We Want Land to Live

We Want Land to Live PDF Author: Amy Trauger
Publisher: University of Georgia Press
ISBN: 0820350265
Category : Social Science
Languages : en
Pages : 172

Book Description
We Want Land to Live explores the current boundaries of radical approaches to food sovereignty. First coined by La Via Campesina (a global movement whose name means “the peasant’s way”), food sovereignty is a concept that expresses the universal right to food. Amy Trauger uses research combining ethnography, participant observation, field notes, and interviews to help us understand the material and definitional struggles surrounding the decommodification of food and the transfor­mation of the global food system’s political-economic foundations. Trauger’s work is the first of its kind to analytically and coherently link a dialogue on food sovereignty with case studies illustrating the spatial and territorial strate­gies by which the movement fosters its life in the margins of the corporate food regime. She discusses community gardeners in Portugal; small-scale, independent farmers in Maine; Native American wild rice gatherers in Minnesota; seed library supporters in Pennsylvania; and permaculturists in Georgia.
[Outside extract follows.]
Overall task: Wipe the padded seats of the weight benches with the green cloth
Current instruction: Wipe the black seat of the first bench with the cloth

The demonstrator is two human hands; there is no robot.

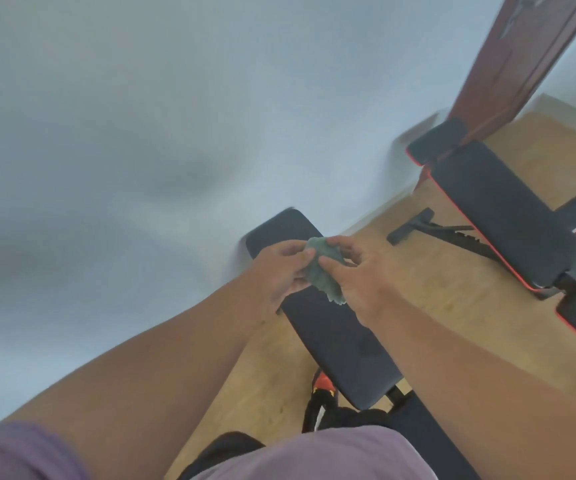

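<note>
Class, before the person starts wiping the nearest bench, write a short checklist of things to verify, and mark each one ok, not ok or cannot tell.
1. Crumpled green cloth in hand: ok, left hand and right hand both pinch it.
2. Cloth spread flat for wiping: not ok, it is bunched.
3. Cloth touching the black padded bench seat: not ok, held above.
4. Seat surface bare: ok.
5. Cloth damp: cannot tell.
6. Red-edged black bench within reach: cannot tell.

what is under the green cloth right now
The green cloth is held up by the left hand and right hand. Below it lies the black padded seat of the near bench. The cloth and hands hide a strip of the pad.
</note>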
The problem in the food system, as the activists profiled here see it, is not markets or the role of governance but that the right to food is conditioned by what the state and corporations deem to be safe, legal, and profitable—and not by what eaters think is right in terms of their health, the environment, or their communities. Useful for classes on food studies and active food movements alike, We Want Land to Live makes food sovereignty issues real as it illustrates a range of methodological alternatives that are consistent with its discourse: direct action (rather than charity, market creation, or policy changes), civil disobedience (rather than compliance with discriminatory laws), and mutual aid (rather than reliance on top-down aid).

Knowledge Justice

Knowledge Justice PDF Author: Sofia Y. Leung
Publisher: MIT Press
ISBN: 0262043505
Category : Social Science
Languages : en
Pages : 359

Book Description
Black, Indigenous, and Peoples of Color--reimagine library and information science through the lens of critical race theory. In Knowledge Justice, Black, Indigenous, and Peoples of Color scholars use critical race theory (CRT) to challenge the foundational principles, values, and assumptions of Library and Information Science and Studies (LIS) in the United States. They propel CRT to center stage in LIS, to push the profession to understand and reckon with how white supremacy affects practices, services, curriculum, spaces, and policies.